**Task prompt**
Copy the data exactly as it appears, and do not include any pictures.

**Given data**
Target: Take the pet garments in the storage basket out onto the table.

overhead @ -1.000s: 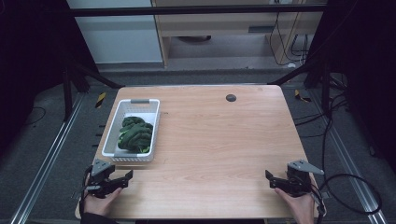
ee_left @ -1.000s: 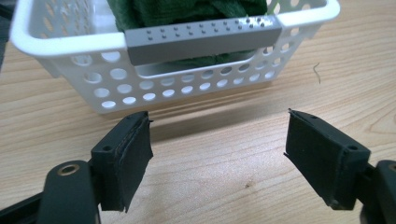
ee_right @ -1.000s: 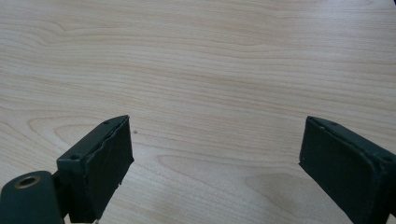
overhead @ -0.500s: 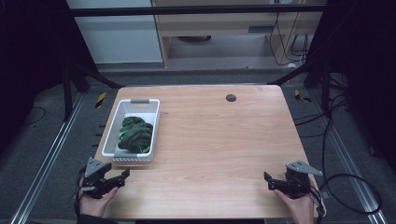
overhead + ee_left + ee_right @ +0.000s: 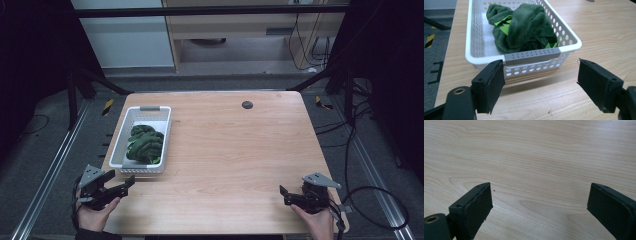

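Change is small: against the earlier pictures, the left hand-held gripper (image 5: 112,189) has lifted a little at the near left corner of the bench (image 5: 235,165), jaws apart and empty, facing the near end of the white basket (image 5: 529,58) that holds the green cloth (image 5: 524,27). The right hand-held gripper (image 5: 295,196), also apart and empty, kept its place near right, so a reach for the basket seems about to begin
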A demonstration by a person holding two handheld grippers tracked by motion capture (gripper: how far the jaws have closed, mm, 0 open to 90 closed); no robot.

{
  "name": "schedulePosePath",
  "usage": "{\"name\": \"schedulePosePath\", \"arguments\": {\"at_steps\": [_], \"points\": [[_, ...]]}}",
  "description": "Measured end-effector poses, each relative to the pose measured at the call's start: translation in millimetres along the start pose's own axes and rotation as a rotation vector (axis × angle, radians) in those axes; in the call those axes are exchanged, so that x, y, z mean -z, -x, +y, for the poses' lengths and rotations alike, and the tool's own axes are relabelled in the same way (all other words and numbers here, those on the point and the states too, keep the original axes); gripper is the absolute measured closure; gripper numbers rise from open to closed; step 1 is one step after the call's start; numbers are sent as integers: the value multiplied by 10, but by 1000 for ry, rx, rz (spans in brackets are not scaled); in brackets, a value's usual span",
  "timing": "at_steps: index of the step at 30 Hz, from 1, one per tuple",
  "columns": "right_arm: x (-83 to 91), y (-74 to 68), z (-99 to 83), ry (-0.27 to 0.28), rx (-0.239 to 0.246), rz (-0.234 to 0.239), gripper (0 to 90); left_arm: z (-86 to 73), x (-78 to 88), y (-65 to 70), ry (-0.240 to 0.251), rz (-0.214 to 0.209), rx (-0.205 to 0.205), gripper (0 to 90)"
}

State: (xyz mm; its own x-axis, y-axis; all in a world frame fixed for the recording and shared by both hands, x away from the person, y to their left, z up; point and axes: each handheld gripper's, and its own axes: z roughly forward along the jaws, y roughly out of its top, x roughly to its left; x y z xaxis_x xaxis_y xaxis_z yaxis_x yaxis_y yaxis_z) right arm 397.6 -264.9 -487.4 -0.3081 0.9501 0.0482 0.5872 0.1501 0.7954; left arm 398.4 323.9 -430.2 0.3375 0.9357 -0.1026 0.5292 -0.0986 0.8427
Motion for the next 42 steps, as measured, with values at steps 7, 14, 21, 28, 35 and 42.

**Solution to the exercise**
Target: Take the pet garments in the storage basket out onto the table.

overhead @ -1.000s: 
ee_left @ -1.000s: 
ee_right @ -1.000s: 
overhead @ -0.500s: 
overhead + ee_left + ee_right @ +0.000s: 

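Change is small: against the earlier pictures, the left hand-held gripper (image 5: 112,189) has lifted a little at the near left corner of the bench (image 5: 235,165), jaws apart and empty, facing the near end of the white basket (image 5: 529,58) that holds the green cloth (image 5: 524,27). The right hand-held gripper (image 5: 295,196), also apart and empty, kept its place near right, so a reach for the basket seems about to begin
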A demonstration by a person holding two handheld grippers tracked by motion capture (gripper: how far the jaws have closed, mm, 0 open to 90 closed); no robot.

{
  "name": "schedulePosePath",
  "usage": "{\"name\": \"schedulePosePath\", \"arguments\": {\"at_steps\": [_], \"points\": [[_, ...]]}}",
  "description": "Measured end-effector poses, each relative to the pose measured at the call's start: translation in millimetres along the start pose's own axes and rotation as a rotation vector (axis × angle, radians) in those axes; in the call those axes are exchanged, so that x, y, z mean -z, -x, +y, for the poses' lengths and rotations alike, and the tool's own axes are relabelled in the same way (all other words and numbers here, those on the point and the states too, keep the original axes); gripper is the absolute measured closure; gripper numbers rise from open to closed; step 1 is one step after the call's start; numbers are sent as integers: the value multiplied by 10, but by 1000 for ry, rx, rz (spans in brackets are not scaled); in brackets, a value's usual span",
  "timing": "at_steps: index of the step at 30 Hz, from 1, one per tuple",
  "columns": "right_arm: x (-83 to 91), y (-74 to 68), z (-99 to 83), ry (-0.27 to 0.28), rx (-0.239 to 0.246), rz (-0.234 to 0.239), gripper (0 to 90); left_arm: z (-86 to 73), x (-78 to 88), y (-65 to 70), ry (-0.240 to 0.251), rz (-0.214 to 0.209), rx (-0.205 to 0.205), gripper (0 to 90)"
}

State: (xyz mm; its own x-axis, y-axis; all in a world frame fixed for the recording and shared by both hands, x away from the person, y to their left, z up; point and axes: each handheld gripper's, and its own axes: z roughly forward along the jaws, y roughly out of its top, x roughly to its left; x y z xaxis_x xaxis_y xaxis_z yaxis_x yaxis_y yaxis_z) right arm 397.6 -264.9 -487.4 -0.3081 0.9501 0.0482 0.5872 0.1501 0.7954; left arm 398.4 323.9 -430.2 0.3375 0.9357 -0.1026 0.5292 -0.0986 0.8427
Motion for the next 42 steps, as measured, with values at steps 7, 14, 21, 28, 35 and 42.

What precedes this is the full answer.